Blood-brain barrier disruption for the delivery of non-infectious viral vectors and proteins, preliminary study

Angelman syndrome (AS) is a rare neuro-genetic disorder caused by loss of expression of the maternal copy of UBE3A in the brain inducing severe mental and physical impairments. Due to brain-specific genetic imprinting, the paternal UBE3A is silenced by a long antisense transcript. Inhibition of the antisense transcript could lead to unsilencing of paternal UBE3A, thus providing a therapeutic approach for AS. Treatment requires widespread delivery of gene regulators to the brain.
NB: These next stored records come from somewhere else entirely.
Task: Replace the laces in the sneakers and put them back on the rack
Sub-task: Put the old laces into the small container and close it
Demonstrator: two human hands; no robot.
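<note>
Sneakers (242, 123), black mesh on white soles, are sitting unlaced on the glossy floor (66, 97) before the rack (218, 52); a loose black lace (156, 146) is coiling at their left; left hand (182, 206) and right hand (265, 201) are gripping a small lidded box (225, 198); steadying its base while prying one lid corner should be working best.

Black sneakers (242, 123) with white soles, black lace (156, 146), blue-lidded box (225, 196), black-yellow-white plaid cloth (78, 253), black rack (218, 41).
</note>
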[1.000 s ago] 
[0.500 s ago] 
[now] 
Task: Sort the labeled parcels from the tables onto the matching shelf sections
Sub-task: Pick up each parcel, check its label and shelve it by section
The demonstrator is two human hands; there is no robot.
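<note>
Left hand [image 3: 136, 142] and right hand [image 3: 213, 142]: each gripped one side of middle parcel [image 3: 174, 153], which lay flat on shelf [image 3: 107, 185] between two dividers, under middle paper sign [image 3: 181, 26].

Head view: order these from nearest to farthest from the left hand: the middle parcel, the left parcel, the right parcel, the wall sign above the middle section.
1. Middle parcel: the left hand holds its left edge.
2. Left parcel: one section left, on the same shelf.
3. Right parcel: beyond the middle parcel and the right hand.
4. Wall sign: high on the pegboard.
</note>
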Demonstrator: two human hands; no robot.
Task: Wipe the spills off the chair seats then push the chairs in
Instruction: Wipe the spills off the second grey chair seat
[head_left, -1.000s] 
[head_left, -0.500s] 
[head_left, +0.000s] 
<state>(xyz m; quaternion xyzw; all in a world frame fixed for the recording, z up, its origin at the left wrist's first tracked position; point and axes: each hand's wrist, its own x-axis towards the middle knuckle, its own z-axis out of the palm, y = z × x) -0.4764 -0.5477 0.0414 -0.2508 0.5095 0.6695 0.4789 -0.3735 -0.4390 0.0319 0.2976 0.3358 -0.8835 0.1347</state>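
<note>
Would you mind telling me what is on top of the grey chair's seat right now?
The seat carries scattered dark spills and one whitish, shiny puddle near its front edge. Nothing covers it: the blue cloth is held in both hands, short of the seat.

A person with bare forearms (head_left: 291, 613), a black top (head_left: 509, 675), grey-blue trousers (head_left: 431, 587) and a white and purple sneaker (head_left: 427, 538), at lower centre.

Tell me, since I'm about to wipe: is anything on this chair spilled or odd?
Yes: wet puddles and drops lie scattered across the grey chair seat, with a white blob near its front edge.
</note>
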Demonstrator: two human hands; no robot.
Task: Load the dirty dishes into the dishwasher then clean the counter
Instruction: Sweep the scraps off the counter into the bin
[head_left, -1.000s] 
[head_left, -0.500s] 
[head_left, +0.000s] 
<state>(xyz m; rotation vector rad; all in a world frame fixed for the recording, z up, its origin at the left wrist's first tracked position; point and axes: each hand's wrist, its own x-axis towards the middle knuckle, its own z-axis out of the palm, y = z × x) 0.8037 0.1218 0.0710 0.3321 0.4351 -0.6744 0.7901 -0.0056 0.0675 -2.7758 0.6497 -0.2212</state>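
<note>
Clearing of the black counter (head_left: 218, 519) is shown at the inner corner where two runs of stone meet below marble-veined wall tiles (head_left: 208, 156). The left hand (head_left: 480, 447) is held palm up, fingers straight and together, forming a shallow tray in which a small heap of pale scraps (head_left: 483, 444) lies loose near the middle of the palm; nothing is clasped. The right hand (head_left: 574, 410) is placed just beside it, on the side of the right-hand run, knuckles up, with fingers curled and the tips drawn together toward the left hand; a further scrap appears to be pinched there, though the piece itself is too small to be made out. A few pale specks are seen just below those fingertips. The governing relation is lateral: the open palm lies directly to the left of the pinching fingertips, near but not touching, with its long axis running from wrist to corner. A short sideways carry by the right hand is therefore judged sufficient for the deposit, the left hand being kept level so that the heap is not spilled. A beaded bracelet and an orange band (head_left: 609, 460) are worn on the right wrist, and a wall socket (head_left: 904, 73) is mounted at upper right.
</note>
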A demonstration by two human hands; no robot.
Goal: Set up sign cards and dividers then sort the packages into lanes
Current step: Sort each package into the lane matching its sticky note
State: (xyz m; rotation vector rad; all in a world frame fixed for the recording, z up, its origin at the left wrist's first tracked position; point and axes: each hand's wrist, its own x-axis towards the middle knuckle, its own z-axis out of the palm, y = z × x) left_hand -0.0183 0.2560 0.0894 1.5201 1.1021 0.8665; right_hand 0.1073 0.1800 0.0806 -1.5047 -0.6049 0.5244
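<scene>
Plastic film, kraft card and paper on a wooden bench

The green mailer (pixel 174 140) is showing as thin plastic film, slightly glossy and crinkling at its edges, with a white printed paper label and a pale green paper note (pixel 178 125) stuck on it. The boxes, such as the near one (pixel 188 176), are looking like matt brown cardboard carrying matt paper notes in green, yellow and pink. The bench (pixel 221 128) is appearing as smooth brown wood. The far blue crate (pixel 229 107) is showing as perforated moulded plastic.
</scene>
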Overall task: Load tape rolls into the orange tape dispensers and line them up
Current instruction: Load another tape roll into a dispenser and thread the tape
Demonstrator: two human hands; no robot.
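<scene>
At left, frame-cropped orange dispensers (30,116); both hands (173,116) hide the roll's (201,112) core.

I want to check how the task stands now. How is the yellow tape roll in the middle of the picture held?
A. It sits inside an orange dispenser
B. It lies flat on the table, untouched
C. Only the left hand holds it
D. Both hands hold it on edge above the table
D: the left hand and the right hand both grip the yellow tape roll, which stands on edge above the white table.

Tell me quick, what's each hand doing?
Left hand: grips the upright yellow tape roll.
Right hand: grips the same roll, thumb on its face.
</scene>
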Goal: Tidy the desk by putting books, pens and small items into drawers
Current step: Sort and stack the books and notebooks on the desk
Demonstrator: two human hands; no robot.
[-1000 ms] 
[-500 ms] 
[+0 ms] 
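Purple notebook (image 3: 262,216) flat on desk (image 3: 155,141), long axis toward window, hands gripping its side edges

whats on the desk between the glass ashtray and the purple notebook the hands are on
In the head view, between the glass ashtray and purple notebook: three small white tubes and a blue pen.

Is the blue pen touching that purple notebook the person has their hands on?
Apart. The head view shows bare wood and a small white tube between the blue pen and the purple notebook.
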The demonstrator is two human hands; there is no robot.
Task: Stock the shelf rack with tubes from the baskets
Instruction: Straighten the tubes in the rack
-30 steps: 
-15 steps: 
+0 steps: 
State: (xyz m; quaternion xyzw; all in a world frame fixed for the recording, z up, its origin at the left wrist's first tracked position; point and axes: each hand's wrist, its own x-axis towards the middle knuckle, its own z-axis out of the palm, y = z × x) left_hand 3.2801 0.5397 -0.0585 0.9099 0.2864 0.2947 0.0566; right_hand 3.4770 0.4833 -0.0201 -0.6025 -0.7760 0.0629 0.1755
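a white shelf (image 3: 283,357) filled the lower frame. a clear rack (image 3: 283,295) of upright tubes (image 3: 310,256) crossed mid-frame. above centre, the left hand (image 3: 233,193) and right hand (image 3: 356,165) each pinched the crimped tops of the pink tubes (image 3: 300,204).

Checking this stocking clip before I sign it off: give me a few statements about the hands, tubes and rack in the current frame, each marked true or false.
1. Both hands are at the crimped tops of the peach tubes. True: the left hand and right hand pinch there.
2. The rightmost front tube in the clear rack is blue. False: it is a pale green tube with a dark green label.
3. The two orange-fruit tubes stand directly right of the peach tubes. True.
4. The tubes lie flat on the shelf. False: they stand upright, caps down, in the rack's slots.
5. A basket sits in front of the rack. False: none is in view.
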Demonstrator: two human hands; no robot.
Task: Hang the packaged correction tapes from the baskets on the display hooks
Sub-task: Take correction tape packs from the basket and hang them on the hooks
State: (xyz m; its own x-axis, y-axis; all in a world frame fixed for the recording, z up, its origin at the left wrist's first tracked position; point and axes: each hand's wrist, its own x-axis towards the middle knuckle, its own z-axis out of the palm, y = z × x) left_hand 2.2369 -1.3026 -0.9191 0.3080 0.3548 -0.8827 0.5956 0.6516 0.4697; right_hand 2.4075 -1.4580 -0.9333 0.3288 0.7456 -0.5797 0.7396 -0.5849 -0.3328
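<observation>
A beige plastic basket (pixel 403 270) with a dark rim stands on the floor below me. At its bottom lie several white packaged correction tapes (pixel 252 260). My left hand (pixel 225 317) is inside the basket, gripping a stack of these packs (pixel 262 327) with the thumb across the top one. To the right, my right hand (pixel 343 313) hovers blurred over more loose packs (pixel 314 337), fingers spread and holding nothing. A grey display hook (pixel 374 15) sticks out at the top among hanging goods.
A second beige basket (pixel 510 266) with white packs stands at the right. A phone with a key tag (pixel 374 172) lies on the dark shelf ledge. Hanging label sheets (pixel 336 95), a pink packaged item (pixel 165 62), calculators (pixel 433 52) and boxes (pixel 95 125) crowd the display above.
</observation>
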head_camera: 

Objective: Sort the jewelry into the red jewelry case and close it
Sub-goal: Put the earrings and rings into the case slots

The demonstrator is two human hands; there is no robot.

Safe blood-brain barrier (BBB) disruption using focused ultrasound (FUS) combined with microbubbles has shown promising results in cancer applications and several clinical studies are underway. In this study, our goal is to deliver therapeutic agents to treat AS using FUS. Deverman et al. demonstrated that peptide PHP.B, when displayed on the 20-nm AAV9 capsid surface (AAV-PHP.B), enhanced neuronal transfection throughout the brain by 40-fold following IV injection in healthy mouse models [1]. Here, we seek to determine whether delivery of a construct with wide brain distribution can be augmented by enhancing the BBB transport. In this work, a 128-element 1.5 MHz therapeutic array was interfaced to the Vantage platform (Verasonics). In a mouse model, the BBB was successfully disrupted over an expanded treatment area by rapidly translating the beam along a predetermined pattern (swept focus) or by generating multiple foci simultaneously (multifoci). Comparing BBB disruptions with 16 foci and with a swept focus, no significant differences were found, suggesting that a multifoci approach can increase the disrupted area while reducing the number of transmission. Preliminary data obtained through immunofluorescence microscopy showed increased intensity in the MB-FUS+AAV-PHP.B group compared to the AAV-PHP.B group.